**Action item**
Everything in the data below is left aside except the lines from the one containing "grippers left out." through the one containing "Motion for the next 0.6"; repeat those exactly.

**Provided records**
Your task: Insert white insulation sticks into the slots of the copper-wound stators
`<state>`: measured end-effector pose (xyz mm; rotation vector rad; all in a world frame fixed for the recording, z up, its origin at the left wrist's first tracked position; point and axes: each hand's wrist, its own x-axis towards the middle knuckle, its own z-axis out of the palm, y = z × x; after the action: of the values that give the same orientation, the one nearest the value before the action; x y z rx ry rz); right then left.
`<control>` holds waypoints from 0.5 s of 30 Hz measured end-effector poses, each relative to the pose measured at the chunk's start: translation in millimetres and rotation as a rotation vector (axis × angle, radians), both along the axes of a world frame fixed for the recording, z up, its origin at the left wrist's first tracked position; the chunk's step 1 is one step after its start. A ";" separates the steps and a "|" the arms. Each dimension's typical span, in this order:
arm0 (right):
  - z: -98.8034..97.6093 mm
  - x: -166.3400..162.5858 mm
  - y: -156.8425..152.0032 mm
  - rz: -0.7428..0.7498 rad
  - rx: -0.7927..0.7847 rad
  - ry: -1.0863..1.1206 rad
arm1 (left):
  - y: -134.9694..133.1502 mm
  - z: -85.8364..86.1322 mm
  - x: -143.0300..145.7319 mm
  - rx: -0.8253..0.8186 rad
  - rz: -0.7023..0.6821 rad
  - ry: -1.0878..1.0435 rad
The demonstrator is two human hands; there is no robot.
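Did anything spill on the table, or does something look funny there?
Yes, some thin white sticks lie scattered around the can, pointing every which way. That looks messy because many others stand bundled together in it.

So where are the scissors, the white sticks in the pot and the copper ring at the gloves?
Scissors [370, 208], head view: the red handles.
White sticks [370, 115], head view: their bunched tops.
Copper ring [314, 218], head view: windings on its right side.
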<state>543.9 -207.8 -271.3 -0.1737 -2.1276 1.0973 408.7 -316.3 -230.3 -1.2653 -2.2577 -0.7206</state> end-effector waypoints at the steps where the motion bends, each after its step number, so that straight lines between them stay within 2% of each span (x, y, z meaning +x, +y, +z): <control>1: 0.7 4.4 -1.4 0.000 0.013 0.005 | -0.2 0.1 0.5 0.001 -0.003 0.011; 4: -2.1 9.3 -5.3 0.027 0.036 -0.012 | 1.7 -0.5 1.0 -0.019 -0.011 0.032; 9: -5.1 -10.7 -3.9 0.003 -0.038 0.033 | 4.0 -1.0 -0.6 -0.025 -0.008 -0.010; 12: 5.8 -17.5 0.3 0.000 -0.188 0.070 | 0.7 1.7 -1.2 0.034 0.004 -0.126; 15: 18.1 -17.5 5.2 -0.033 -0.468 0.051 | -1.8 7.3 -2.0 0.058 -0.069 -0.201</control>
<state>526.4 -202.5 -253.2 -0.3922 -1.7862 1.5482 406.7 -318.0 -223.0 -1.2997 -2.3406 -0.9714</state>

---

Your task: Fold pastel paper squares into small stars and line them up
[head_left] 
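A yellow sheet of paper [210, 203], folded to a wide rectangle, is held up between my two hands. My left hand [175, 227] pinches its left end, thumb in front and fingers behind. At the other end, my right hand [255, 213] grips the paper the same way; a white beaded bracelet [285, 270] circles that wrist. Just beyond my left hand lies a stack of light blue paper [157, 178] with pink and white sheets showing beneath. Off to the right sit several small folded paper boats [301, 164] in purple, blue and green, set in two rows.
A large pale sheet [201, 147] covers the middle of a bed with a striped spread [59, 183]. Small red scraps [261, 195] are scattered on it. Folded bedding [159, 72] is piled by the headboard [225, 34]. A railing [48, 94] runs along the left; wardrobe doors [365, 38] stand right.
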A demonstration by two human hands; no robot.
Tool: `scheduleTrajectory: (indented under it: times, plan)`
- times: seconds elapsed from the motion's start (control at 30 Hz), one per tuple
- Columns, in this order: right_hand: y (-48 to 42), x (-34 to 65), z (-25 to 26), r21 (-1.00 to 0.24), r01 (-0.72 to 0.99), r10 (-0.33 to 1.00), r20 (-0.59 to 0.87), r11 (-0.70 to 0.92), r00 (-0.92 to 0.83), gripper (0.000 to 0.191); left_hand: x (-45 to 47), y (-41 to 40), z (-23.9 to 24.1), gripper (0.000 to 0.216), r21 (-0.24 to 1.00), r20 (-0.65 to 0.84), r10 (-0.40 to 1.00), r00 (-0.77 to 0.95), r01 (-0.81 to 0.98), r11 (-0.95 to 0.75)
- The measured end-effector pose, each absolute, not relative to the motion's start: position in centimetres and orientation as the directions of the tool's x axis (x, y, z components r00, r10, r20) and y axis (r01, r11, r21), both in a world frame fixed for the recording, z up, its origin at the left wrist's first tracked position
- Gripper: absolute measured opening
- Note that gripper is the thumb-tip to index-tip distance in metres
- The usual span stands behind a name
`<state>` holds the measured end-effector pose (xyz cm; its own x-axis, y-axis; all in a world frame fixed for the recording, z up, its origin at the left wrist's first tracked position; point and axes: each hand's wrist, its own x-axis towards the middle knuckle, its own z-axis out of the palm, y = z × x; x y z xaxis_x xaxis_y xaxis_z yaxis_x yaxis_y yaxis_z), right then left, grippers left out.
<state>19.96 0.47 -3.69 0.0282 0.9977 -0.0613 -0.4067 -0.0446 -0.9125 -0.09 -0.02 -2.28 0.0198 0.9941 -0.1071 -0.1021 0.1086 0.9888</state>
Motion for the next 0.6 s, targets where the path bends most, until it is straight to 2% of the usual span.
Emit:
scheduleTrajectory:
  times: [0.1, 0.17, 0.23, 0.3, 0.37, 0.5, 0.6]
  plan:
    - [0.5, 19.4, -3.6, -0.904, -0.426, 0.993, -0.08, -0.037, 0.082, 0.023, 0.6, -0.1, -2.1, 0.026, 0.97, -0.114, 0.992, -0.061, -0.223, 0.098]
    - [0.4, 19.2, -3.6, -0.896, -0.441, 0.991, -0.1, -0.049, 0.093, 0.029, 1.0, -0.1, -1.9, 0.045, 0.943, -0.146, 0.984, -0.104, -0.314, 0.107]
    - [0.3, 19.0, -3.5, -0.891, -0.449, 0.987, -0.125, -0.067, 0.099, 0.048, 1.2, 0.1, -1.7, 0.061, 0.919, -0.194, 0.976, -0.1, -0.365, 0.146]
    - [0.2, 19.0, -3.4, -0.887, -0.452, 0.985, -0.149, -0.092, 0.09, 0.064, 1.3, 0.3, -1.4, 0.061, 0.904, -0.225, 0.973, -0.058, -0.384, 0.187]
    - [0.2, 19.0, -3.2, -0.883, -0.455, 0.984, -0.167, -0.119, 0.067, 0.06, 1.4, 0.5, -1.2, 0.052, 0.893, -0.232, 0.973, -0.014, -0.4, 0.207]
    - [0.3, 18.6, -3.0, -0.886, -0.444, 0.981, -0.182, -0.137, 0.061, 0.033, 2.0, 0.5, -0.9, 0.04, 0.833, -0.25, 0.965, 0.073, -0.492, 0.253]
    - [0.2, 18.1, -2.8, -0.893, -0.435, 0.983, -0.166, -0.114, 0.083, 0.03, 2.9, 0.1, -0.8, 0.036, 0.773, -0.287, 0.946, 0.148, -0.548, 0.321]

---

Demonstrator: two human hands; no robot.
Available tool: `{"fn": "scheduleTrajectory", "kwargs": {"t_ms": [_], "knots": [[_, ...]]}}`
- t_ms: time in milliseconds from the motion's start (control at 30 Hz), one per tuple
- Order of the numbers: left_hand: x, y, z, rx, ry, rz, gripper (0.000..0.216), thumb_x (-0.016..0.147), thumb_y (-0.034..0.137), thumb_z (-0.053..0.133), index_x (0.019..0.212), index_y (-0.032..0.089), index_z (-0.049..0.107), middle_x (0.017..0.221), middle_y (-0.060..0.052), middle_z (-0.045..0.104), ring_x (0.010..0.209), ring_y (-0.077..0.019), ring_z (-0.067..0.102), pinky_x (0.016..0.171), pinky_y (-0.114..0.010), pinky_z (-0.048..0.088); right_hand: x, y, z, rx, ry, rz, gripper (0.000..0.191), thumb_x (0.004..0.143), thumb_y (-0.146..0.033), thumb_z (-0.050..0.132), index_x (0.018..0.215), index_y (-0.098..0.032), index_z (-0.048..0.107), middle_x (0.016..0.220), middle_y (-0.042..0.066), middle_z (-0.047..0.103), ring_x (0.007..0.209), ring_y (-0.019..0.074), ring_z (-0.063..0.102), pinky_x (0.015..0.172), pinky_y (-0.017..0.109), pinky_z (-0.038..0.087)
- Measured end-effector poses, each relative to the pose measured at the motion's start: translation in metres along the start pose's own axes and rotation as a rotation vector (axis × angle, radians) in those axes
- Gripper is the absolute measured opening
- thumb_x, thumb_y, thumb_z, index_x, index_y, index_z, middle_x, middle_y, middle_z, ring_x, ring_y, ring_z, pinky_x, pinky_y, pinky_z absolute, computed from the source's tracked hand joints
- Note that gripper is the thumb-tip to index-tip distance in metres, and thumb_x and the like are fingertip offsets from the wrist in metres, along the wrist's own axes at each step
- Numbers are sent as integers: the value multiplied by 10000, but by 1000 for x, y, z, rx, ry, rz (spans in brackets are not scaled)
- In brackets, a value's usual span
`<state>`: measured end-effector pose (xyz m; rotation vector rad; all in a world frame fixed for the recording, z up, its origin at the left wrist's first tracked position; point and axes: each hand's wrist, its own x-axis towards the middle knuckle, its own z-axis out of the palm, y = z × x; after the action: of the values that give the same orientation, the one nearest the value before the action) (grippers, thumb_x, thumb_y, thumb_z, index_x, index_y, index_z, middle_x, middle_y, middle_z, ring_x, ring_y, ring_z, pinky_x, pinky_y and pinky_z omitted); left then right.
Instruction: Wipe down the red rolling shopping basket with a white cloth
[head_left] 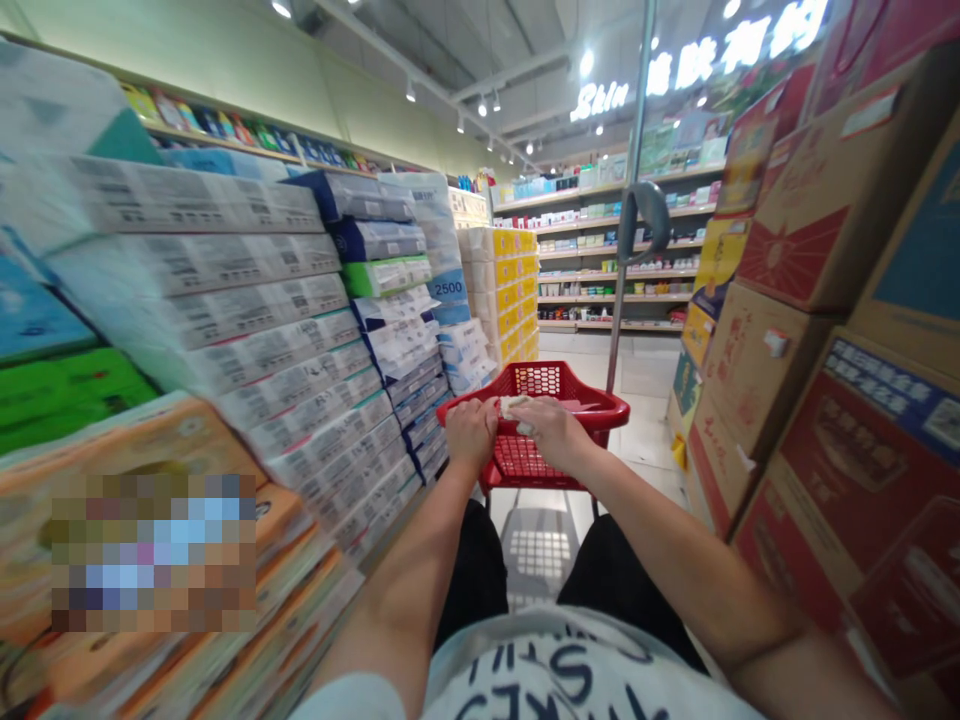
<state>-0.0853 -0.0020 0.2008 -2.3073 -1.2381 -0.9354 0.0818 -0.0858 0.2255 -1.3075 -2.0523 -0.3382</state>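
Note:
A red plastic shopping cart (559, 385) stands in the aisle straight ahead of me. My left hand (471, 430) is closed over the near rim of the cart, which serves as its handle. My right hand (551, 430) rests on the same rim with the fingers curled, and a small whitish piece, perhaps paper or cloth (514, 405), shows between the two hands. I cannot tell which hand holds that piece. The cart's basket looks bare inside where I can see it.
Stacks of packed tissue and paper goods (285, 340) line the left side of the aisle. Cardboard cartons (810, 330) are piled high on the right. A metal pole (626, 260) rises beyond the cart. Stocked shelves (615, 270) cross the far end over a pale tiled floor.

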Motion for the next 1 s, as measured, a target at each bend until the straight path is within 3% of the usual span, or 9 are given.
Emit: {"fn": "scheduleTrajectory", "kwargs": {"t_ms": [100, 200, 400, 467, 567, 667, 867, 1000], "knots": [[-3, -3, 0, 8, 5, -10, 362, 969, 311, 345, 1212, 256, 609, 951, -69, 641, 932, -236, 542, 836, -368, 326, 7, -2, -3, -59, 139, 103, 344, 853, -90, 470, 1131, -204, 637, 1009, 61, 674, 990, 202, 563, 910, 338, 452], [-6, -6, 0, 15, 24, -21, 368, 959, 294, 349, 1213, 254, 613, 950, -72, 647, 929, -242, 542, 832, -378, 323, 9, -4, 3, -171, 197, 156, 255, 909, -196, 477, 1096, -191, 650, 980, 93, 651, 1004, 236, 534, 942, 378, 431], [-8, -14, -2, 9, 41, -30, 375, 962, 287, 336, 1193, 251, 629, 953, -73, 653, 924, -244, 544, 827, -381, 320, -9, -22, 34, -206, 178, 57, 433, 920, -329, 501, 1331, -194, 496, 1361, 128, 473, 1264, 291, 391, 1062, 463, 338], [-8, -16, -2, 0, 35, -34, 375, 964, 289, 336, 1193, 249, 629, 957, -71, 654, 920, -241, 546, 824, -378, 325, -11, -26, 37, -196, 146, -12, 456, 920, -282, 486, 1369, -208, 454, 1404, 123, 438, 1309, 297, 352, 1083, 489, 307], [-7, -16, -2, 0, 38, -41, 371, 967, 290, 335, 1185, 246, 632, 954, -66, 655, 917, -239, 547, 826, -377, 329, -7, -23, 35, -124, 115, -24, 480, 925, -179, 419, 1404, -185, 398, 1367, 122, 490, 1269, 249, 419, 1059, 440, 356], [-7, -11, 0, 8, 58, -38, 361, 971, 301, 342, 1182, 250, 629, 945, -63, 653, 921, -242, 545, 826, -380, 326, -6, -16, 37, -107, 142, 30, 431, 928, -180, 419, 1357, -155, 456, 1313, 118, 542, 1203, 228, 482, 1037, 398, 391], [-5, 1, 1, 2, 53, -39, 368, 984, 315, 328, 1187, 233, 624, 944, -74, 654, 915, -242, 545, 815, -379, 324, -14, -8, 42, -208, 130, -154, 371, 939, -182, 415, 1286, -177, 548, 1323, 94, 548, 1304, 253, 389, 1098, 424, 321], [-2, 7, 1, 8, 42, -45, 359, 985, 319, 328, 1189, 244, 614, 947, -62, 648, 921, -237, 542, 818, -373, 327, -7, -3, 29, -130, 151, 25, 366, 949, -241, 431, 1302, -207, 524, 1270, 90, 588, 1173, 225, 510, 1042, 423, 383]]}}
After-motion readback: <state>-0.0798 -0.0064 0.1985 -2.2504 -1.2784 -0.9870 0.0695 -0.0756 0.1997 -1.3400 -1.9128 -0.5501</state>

**Your solution**
`<state>` holds the measured end-effector pose (xyz cm; its own x-axis, y-axis; all in a world frame fixed for the recording, z up, its origin at the left wrist's first tracked position; point and axes: each hand's wrist, its own x-axis towards the middle knuckle, its own z-axis out of the palm, y = z × x; x y z xaxis_x xaxis_y xaxis_z yaxis_x yaxis_y yaxis_z), right then left, grippers left out.
<state>19.96 0.47 -3.69 0.0282 0.9977 -0.0613 -0.4067 -0.0446 -0.9125 -0.09 -0.02 -2.28 0.0198 0.9941 -0.1071 -0.1021 0.1086 0.9888</state>
Motion for the next 0.6 s, targets where the path bends most, until it is straight to 2% of the usual span.

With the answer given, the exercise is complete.